Não são raros os relatos de servidores da Instituição que têm sido afetados por intervenções de caráter ideológico no trabalho que desempenham. Circulam entre os servidores, de forma cada vez mais intensa, notícias de alterações em textos e projetos produzidos pelos técnicos da Instituição, de maneira a silenciar tudo o que lembre o período da ditadura que imperou no país nas décadas de 1960 e 70, ou que, em alguma medida, comemore “efemérides de esquerda”. As intervenções, de acordo com os relatos, estariam sendo promovidas especialmente pela Diretora e por seu indicado para o cargo de Coordenador-Geral de Acesso e Difusão Documental.
Num momento em que o AN investe em atividades de difusão do acervo, preocupa saber que elas estejam sendo pautadas de forma ideológica, com o objetivo de censurar a história das lutas por direitos no país, esvaziando a Instituição do seu potencial espaço de representação da sociedade. O Arquivo Nacional não é do governo, é do Estado e da sociedade. Essa é uma lição que a atual gestão do órgão precisa entender.

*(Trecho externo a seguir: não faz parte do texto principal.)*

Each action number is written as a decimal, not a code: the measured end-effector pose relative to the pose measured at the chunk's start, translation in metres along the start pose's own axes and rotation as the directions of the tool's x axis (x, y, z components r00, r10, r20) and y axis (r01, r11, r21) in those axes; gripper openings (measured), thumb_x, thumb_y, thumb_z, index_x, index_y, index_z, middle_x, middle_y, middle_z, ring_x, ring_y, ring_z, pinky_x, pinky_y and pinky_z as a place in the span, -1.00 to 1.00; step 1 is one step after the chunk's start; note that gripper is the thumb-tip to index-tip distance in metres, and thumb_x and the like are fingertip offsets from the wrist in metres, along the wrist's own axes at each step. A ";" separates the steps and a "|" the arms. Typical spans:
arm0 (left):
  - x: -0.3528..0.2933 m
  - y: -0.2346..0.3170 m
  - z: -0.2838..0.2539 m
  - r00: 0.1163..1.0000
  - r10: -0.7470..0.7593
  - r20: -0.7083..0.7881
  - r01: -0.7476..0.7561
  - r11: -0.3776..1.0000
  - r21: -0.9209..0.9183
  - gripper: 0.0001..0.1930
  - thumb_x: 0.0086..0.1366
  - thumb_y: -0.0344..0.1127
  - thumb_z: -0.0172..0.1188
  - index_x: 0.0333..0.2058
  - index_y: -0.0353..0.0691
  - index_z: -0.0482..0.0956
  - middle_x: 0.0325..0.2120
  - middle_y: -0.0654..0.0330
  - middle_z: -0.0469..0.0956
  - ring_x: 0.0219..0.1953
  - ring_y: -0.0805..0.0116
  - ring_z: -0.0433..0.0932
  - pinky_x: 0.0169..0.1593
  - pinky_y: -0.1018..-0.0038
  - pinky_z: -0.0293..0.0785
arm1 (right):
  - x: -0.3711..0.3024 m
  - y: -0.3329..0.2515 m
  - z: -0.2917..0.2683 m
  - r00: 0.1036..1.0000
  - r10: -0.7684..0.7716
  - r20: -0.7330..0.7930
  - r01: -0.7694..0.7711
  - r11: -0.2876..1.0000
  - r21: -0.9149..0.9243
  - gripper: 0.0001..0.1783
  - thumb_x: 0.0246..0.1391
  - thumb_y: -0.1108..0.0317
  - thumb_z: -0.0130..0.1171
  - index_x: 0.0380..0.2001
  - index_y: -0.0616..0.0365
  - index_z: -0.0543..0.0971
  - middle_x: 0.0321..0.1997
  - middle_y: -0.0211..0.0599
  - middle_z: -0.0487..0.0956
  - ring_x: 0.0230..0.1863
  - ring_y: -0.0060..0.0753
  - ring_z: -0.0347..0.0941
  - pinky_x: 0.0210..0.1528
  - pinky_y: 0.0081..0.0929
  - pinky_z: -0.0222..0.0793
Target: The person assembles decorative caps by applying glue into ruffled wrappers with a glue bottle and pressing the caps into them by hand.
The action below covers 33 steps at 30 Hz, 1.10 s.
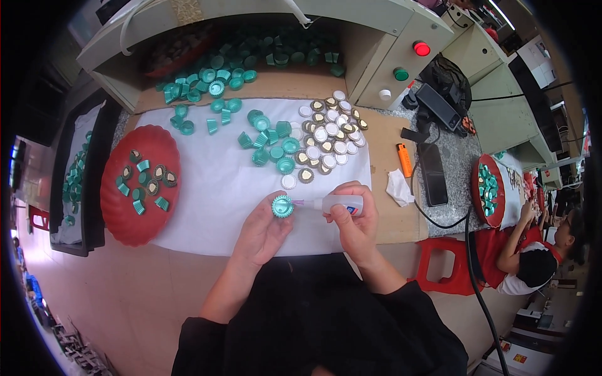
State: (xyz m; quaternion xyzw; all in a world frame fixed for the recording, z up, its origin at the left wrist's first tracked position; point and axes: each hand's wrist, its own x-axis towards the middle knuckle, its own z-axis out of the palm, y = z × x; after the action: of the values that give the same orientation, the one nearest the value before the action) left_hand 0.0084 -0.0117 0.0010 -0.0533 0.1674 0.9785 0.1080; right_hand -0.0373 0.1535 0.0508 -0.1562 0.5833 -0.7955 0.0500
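Between the fingers of my left hand [260,229] is a shiny green fluted cap [282,206], its hollow side facing up. My right hand [355,229] is wrapped round a small white squeeze bottle [343,203] lying nearly level. The bottle's thin pinkish nozzle [300,202] points left and reaches the cap's rim; whether it touches cannot be made out. Beyond my hands lies a group of loose green caps [285,165] on the white sheet [213,188]. To their right, white and gold discs [320,134] are spread in a heap.
At left stands a red scalloped tray [119,216] with caps and discs. More caps fill the machine's recess [216,88]. To the right lie an orange lighter [404,160], crumpled tissue [399,187], a phone [433,175] and a black cable [439,224]. Another person [533,263] sits at far right.
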 end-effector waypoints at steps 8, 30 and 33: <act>0.003 -0.002 -0.001 0.997 0.075 -0.020 -0.075 0.997 0.026 -0.62 0.18 -0.25 -0.01 -0.08 -0.32 0.22 -0.23 0.18 0.37 -0.23 0.49 0.35 -0.16 0.59 0.31 | 0.002 0.010 -0.001 0.917 -0.363 0.166 0.398 0.801 -0.448 -0.70 -0.15 0.48 0.15 -0.31 0.25 0.31 -0.40 -0.21 0.34 -0.41 -0.43 0.28 -0.42 -0.61 0.22; 0.002 -0.002 0.006 0.995 0.079 -0.054 -0.075 0.995 0.066 -0.64 0.20 -0.26 -0.04 -0.08 -0.32 0.23 -0.29 0.19 0.37 -0.33 0.49 0.35 -0.28 0.64 0.32 | 0.007 0.007 0.000 0.901 -0.346 0.263 0.434 0.732 -0.525 -0.73 -0.11 0.45 0.12 -0.32 0.27 0.32 -0.39 -0.25 0.30 -0.41 -0.49 0.25 -0.37 -0.66 0.18; 0.003 -0.003 0.007 0.991 0.090 -0.096 -0.082 0.993 0.080 -0.64 0.19 -0.26 -0.04 -0.08 -0.31 0.22 -0.28 0.18 0.37 -0.34 0.49 0.35 -0.29 0.65 0.31 | 0.008 0.005 0.001 0.903 -0.352 0.245 0.429 0.726 -0.538 -0.71 -0.16 0.45 0.16 -0.34 0.25 0.33 -0.42 -0.23 0.34 -0.43 -0.40 0.26 -0.41 -0.60 0.19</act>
State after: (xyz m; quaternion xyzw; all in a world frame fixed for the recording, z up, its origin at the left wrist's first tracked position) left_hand 0.0061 -0.0065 0.0063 -0.0905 0.2117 0.9713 0.0591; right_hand -0.0446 0.1490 0.0481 -0.3331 0.7468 -0.5602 -0.1322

Uma das mais recentes ações de censura teria acontecido durante os preparativos para a visita do Ministro da Justiça à Instituição, no dia 6 de abril. Todos os servidores puderam visitar os documentos selecionados para compor a exposição montada no Salão Nobre especialmente para a ocasião, mas nem todos puderam conhecer a lista dos documentos que tiveram sua exibição censurada. Segundo relatos, teriam sido vetados: o cartaz do filme O País de São Saruê, de Vladimir Carvalho; o cartaz do filme Jango, de Silvio Tendler; e o filme de Nélie Sá Pereira com cenas de Jessie Jane e sua filha recém-nascida presas no Talavera Bruce em 1977. Isso significa dizer que reforma agrária, golpe e prisão política são agora temas proibidos no Arquivo Nacional, numa diretriz determinada pela coordenadora-geral do Centro de Referência das Lutas Políticas no Brasil (1964-1985) - Memórias Reveladas.
A Assan conclama os servidores do Arquivo Nacional a não se calarem diante de tamanho absurdo. Se você, servidor, vivenciou um episódio de censura política no desempenho de suas atividades, procure a Associação. Como servidores públicos, é esse o nosso dever. Governos passam, diretores e coordenadores também. Num momento de instabilidade democrática como o que temos vivenciado, não podemos nos furtar a defender a Instituição. Mais do que nunca, precisamos reafirmar a luta por critérios técnicos e democráticos para a escolha da Direção-Geral do Arquivo Nacional, com tempo de mandato definido e limite de reconduções.
Censurar numa exposição interna para o Ministro da Justiça um importante período de nossa História e sobre o qual o Arquivo Nacional guarda importante documentação é sintomático. Diz muito sobre quem censurou e sobre a expectativa que tinha da reação de quem iria vê-lo. Nos mostra que a época que se quer silenciar ainda ecoa vivamente nos dias de hoje.